= Fallacy =

Argument that uses faulty reasoning

A fallacy is the use of invalid or otherwise faulty reasoning in the construction of an argument that may appear to be well-reasoned if unnoticed. The term was introduced in the Western intellectual tradition by the Aristotelian De Sophisticis Elenchis.

Fallacies in reasoning may be invoked intentionally to manipulate or persuade by deception, unintentionally because of human limitations such as carelessness, cognitive or social biases and ignorance, or potentially due to the limitations of language and understanding of language. These delineations include not only the ignorance of the right reasoning standard but also the ignorance of relevant properties of the context. For instance, the soundness of legal arguments depends on the context in which they are made.

A fallacy does not necessarily lead to a false conclusion: it may accidentally be a result of invalid reasoning. An example is the fallacy of affirming the consequent.
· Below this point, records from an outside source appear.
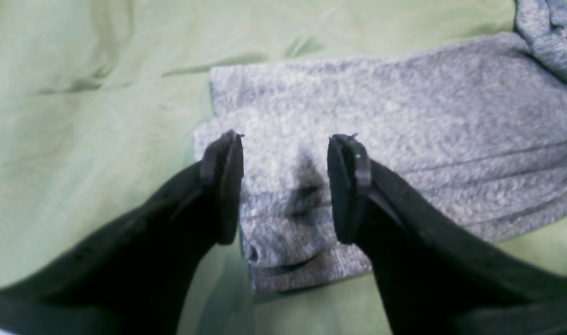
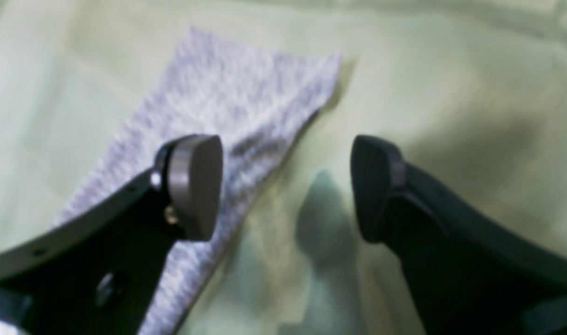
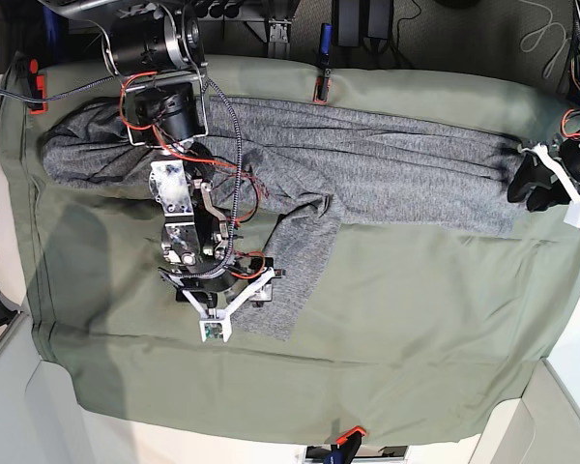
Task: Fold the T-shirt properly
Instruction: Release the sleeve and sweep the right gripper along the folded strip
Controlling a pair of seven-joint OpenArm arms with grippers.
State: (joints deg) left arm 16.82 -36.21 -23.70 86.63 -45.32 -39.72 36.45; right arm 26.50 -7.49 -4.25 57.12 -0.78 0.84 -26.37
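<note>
The heather-grey T-shirt [image 3: 387, 174] lies stretched across the far half of the olive-green cloth, with one long sleeve [image 3: 300, 271] trailing toward the front. In the base view my left gripper [image 3: 524, 182] is at the shirt's right end. Its wrist view shows it open [image 1: 288, 139], jaws straddling the layered shirt edge [image 1: 404, 102] without pinching it. My right gripper [image 3: 240, 298] hovers at the sleeve's end. It stands wide open [image 2: 283, 153], one finger [image 2: 195, 186] over the sleeve [image 2: 237, 88], the other over bare cloth.
The olive-green table cloth [image 3: 416, 338] covers the whole table and is held by clamps at the back [image 3: 321, 89], the front [image 3: 348, 437] and the left [image 3: 34, 82]. The table's edges run close to the right gripper's side and the front.
</note>
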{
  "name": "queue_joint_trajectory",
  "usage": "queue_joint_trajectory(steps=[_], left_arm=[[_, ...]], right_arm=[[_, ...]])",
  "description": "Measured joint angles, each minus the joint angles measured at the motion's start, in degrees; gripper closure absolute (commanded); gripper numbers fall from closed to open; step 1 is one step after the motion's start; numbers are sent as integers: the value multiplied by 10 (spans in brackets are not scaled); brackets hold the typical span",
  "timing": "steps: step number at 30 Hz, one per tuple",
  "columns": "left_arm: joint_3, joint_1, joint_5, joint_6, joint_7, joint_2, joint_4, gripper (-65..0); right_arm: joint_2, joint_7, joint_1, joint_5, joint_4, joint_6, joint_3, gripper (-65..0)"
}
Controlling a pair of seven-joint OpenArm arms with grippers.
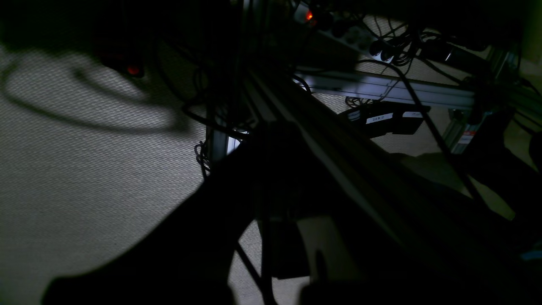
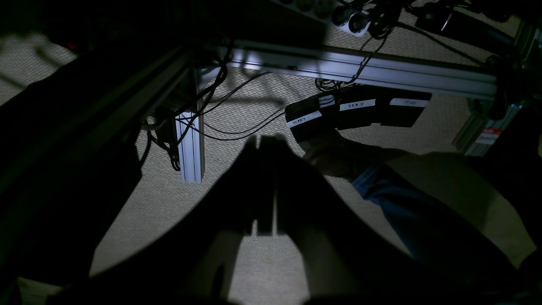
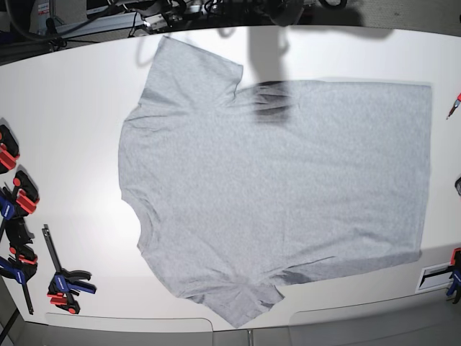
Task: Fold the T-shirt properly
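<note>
Your T-shirt (image 3: 274, 187) lies flat and spread on the white table (image 3: 65, 108), plain side up, no print visible. Right gripper (image 2: 266, 186): jaws pressed together, holding nothing, hanging over carpet. Left jaws are too dark to make out in the wrist view; they're closed. Black pedal box (image 2: 355, 111) below reads "START", "ZERO"; third label unreadable. Clamps (image 3: 65, 282) sit at the table edge.

Grey T-shirt (image 3: 274, 194) — flat, spread, plain side up
</note>
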Motion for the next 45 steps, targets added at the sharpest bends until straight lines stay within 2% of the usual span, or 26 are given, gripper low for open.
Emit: queue_joint_trajectory(steps=[24,27,29,32,37,45], left_arm=[[-1,11,-2,-2,0,0,1,0],[-1,19,-2,-2,-14,-4,2,0],[-1,32,-4,-3,-40,-12,6,0],[-1,58,-2,-2,-37,-28,25,0],[-1,122,-2,-3,-35,-53,89,0],[-1,242,-36,-2,-36,-112,246,0]], right_arm=[[-7,0,-1,0,0,-3,0,0],[-2,2,-12,0,2,-4,0,0],[1,6,-24,0,2,-4,0,0],[13,18,-51,0,3,-4,0,0],[32,72,-101,0,19,-4,0,0],[56,87,-230,1,186,-6,0,0]])
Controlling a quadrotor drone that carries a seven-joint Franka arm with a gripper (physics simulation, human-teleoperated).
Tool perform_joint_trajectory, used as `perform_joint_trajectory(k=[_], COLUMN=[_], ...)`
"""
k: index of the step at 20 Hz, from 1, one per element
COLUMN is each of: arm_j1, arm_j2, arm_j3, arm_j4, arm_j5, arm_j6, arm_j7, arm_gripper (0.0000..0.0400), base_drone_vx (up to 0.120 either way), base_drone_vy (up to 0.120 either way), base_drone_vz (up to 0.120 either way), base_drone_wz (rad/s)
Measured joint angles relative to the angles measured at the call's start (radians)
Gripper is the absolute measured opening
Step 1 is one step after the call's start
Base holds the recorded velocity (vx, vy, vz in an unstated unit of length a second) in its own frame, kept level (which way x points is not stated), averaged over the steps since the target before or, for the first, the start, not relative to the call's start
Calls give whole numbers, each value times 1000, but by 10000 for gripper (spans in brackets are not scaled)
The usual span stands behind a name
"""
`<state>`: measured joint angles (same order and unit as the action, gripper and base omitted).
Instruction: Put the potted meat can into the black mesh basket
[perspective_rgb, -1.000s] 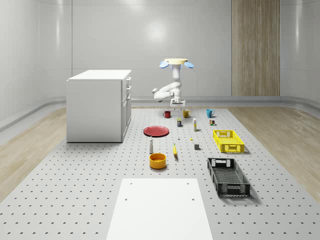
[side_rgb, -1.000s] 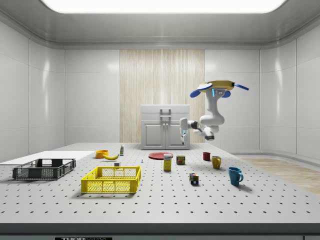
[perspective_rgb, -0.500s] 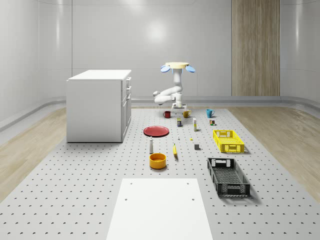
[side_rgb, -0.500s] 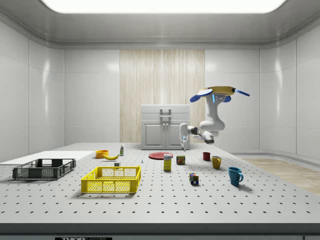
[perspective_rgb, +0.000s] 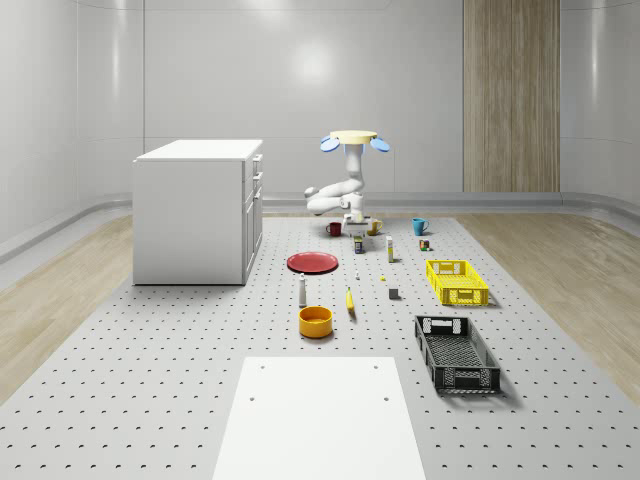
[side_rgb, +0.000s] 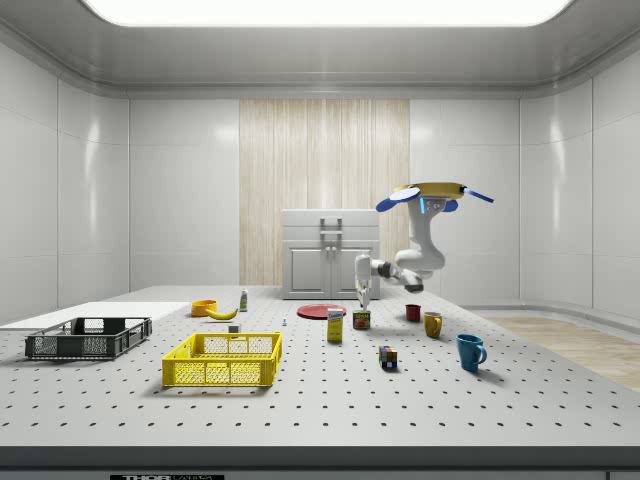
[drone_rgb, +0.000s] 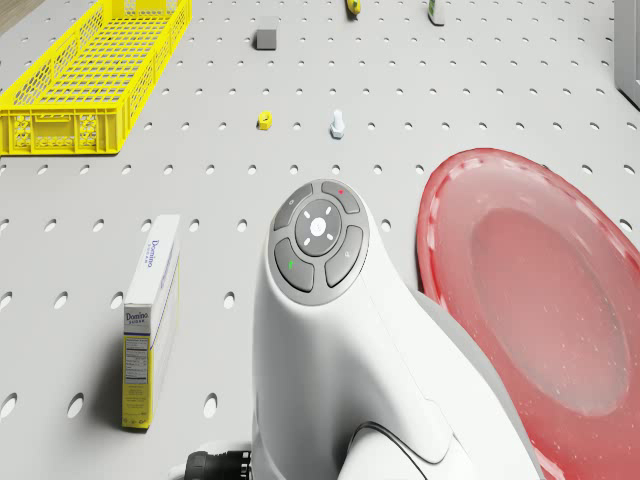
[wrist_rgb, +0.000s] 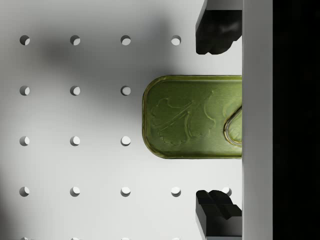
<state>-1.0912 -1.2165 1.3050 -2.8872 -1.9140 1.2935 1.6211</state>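
Over the last second the blue-rotored quadrotor drone (side_rgb: 432, 190) has sunk lower above the far end of the grey perforated table (perspective_rgb: 150, 380) and brought its white arm down with it, so the two-finger gripper (side_rgb: 364, 300), which hung well above the objects a moment ago, now sits just over the small green-topped potted meat can (side_rgb: 361, 320). The drone hovers over the far cluster of mugs, beside the white cabinet (perspective_rgb: 197, 210). From the wrist, the dark fingertips (wrist_rgb: 218, 31) stand wide apart on either side of the can's embossed green lid (wrist_rgb: 192, 116), neither touching it; the claw is wide and holds nothing. The can stands upright on the table near the flat red plate (drone_rgb: 530, 290), with the tall yellow-and-white sugar box (drone_rgb: 152, 318) close by. Nearer the viewer lies the yellow plastic crate (perspective_rgb: 456, 282), and beyond that, well apart from the can at the near end, the long black mesh basket (perspective_rgb: 455, 353), still without the can. The descent looks like the approach to a grasp: lining up appears done, and what seems left is a short final drop, the close, then a long carry across the table to the basket.
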Motion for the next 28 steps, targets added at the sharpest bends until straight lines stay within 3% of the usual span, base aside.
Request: perform_joint_trajectory(k=[6,9,11,20,23,28], arm_j1=[-8,-12,-14,-30,-41,-53], arm_j2=[-26,-39,-46,-72,-77,-92], arm_j3=[7,11,13,58,102,145], arm_j4=[2,3,3,1,-1,-2], arm_j5=[13,19,22,70,112,157], arm_j6=[24,36,42,53,46,50], arm_j7=[8,11,-2,28,38,49], arm_gripper=[400,334,316,292,292,292], base_drone_vx=[47,0,0,0,0,40], base_drone_vy=[0,0,0,0,0,112], base_drone_vz=[-73,0,0,0,120,120], base_drone_wz=[0,0,0,0,0,0])
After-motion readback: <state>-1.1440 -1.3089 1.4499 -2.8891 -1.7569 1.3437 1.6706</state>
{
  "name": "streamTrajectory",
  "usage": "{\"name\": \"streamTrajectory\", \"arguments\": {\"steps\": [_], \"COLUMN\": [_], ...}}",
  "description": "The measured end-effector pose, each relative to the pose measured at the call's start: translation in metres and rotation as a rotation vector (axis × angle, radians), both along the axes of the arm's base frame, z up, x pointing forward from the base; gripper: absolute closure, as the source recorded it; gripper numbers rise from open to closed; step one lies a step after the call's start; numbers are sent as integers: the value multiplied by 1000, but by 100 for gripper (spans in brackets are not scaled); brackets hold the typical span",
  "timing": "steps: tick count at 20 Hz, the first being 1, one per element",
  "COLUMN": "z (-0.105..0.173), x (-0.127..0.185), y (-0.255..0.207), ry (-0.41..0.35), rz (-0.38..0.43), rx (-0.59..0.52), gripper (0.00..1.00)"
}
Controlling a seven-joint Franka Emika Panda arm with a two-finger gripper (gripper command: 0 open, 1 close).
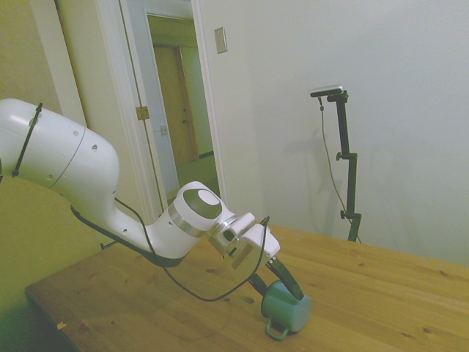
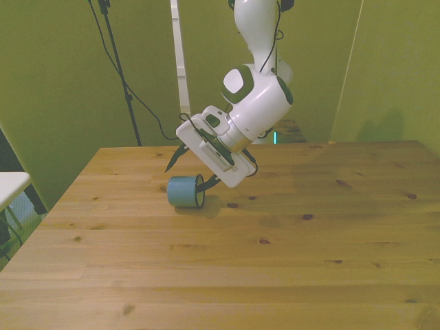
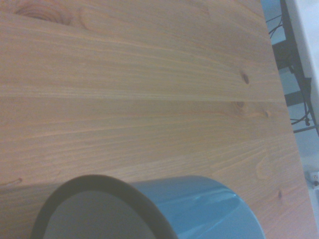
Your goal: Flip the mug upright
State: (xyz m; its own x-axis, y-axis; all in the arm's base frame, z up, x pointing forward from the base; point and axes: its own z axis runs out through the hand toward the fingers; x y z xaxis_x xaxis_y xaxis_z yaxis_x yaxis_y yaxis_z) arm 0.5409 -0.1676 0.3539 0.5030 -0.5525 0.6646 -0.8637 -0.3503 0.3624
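Observation:
The teal mug lies on its side on the wooden table, its mouth turned toward the front view's right and its thin loop handle low against the table. My gripper hangs tilted just over it, open. One dark finger reaches down at the mug's rim, while the other finger points past its closed end, above the wall. In the side view the mug sits right under the gripper. The wrist view shows the mug's dark rim and grey inside from very close.
Bare table spreads around the mug on all sides. A black cable loops down from the wrist to just above the table. The table's left edge in the front view is a short way from the mug.

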Motion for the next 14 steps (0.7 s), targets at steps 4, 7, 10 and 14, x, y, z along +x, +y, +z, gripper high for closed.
{"name": "streamTrajectory", "arguments": {"steps": [4,7,10,14], "z": [-1,-2,-2,-3], "x": [1,2,3,5], "y": [1,3,6,8], "ry": [1,3,7,10], "rz": [2,7,7,10], "rx": [0,0,-5,-7], "gripper": [100,100,100,100]}}
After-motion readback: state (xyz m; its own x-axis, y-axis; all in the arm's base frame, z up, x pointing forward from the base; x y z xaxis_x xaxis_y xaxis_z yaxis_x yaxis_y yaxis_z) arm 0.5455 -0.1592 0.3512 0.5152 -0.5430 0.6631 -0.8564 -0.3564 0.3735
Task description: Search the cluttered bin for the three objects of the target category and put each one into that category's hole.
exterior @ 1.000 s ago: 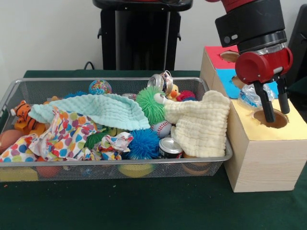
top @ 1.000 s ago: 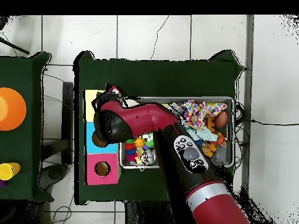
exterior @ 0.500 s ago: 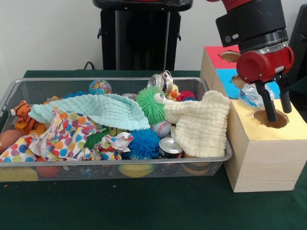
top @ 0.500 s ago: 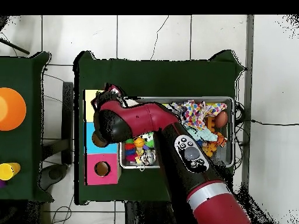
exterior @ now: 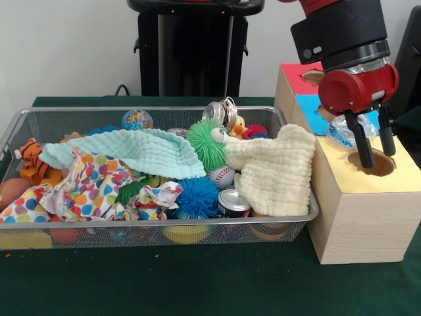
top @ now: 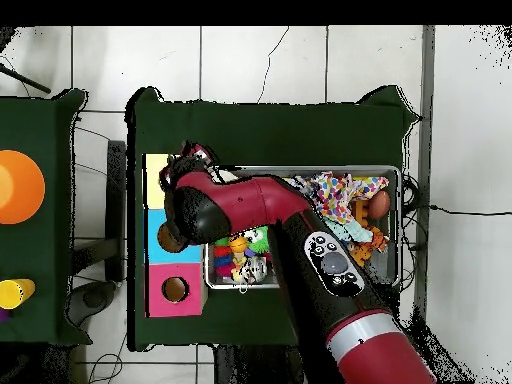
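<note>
While the hand (exterior: 372, 146) is held spread and empty over the yellow hole (exterior: 372, 162), a clear bottle (exterior: 343, 130) is seen at its nine o'clock; lifting straight up is advised.

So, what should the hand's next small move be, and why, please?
Probably lift straight up off the yellow box: the hand hangs open and empty over its hole, fingertips low at the rim, so it must clear before returning to the bin.

Wire-mesh bin (exterior: 20, 125), heaped with cloths, toys and cans. Right of it, touching, wooden box (exterior: 358, 220); its near yellow hole (exterior: 376, 164) is open.
</note>
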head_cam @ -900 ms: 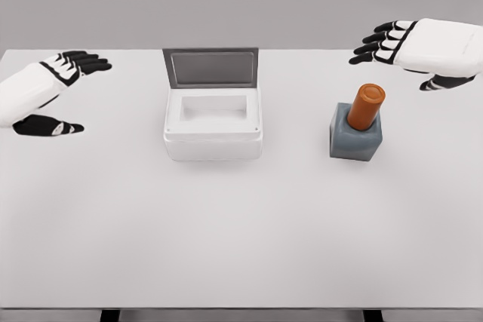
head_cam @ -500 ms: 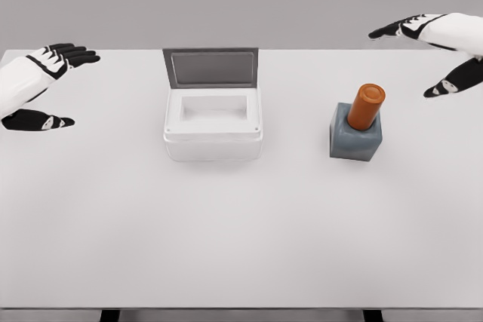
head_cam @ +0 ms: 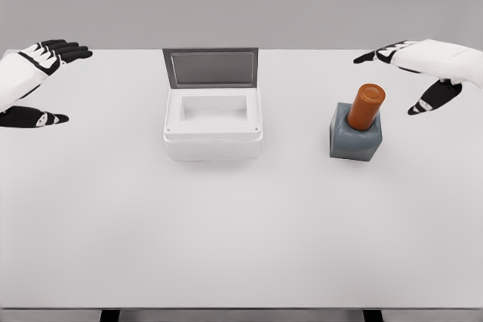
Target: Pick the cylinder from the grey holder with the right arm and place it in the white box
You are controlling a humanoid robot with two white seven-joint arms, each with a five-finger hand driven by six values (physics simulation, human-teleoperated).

Fallacies are commonly divided into "formal" and "informal". A formal fallacy is a flaw in the structure of a deductive argument that renders the argument invalid, while an informal fallacy originates in an error in reasoning other than an improper logical form. Arguments containing informal fallacies may be formally valid, but still fallacious.

A special case is a mathematical fallacy, an intentionally invalid mathematical proof with a concealed, or subtle, error. Mathematical fallacies are typically crafted and exhibited for educational purposes, usually taking the form of false proofs of obvious contradictions.

== Overview ==
Fallacies are types of erroneous reasoning that render arguments logically unsound. According to The New Handbook of Cognitive Therapy Techniques, they include "unsubstantiated assertions that are often delivered with a conviction that makes them sound as though they are proven facts". Informal fallacies, in particular, are frequently found in mass media such as television and newspapers. Understanding fallacies may allow one to recognize them in either one's own or others' writing. Avoiding fallacies may help improve one's ability to produce sound arguments.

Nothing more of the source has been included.